Now this tells us that M^n [1 ; 0] (the n^th power of the matrix M, multiplied
by the initial state vector Fib_1 = 1, Fib_0 = 0), equals [Fib_n ; Fib_{n-1}].

You should be able to work backwards from that to see that M^n must have the
entries specified, since matrix multiplication is just a simple algebraic
process.

I've probably made some sort of off-by-one error here. But that's the idea.
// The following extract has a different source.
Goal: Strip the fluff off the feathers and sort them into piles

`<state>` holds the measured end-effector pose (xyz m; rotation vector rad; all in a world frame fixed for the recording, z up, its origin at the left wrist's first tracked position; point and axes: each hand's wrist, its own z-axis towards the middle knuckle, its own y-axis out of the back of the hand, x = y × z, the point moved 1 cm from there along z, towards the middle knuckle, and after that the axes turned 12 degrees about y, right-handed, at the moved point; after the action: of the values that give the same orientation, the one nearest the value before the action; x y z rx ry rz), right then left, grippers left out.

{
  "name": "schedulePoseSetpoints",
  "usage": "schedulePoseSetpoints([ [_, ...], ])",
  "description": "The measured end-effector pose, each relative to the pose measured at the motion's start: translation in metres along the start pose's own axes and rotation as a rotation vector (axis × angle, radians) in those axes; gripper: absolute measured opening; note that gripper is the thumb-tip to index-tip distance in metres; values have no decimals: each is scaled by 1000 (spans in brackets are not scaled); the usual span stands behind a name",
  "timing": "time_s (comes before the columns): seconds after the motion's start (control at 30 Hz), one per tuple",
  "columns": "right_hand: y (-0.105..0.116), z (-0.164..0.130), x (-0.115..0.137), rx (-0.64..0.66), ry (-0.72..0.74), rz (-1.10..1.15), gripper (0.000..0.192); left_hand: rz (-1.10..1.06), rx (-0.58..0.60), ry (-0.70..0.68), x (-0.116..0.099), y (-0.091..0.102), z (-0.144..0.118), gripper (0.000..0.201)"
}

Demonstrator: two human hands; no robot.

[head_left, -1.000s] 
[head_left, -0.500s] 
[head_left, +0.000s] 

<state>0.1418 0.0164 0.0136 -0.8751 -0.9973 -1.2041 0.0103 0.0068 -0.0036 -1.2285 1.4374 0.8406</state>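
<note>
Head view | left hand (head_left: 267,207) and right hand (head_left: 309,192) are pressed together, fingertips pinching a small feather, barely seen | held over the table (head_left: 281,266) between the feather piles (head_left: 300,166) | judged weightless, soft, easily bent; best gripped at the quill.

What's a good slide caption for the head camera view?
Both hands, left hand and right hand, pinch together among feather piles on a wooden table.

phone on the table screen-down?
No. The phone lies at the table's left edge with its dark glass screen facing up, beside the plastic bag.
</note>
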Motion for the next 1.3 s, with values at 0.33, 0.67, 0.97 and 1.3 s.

What this suggests is that _any_ method of computing M^n will work to give you
Fib_n. You could try repeated matrix multiplications, but why not an
adaptation of the standard fast exponentiation algorithm? To compute M^k,
either square M^(k/2) (if k is odd) or multiply M by M^(k-1) (if k is even).
So M^13 would be

    
    
        M * M^12 = M * (M^6)^2 = M * ((M^3)^2) ^2 = M * ((M^2 * M)^2)^2, 
    

done in 5 multiplications instead of 12 the naive way

    
    
        (M * M * M * ... * M).
    

This is done in chapter 1, exercise 19 of SICP, although they never explicitly
admit that the transformation under discussion is a _linear transformation_ or
write down its associated matrix. [http://mitpress.mit.edu/sicp/full-
text/book/book-Z-H-11.html...](http://mitpress.mit.edu/sicp/full-
text/book/book-Z-H-11.html#%_thm_1.19)

By the way, this view of matrices--that they express _transformations that can
be applied to vectors_ , and that transformations that can be written down as
matrices have special properties and can be manipulated and composed to form
new transformations with the same properties--is why linear algebra will knock
your socks off in the right hands. (By contrast, if all you're told is that a
matrix is what we call it when you line numbers up in a pretty little row, you
will begin to hate your math class.)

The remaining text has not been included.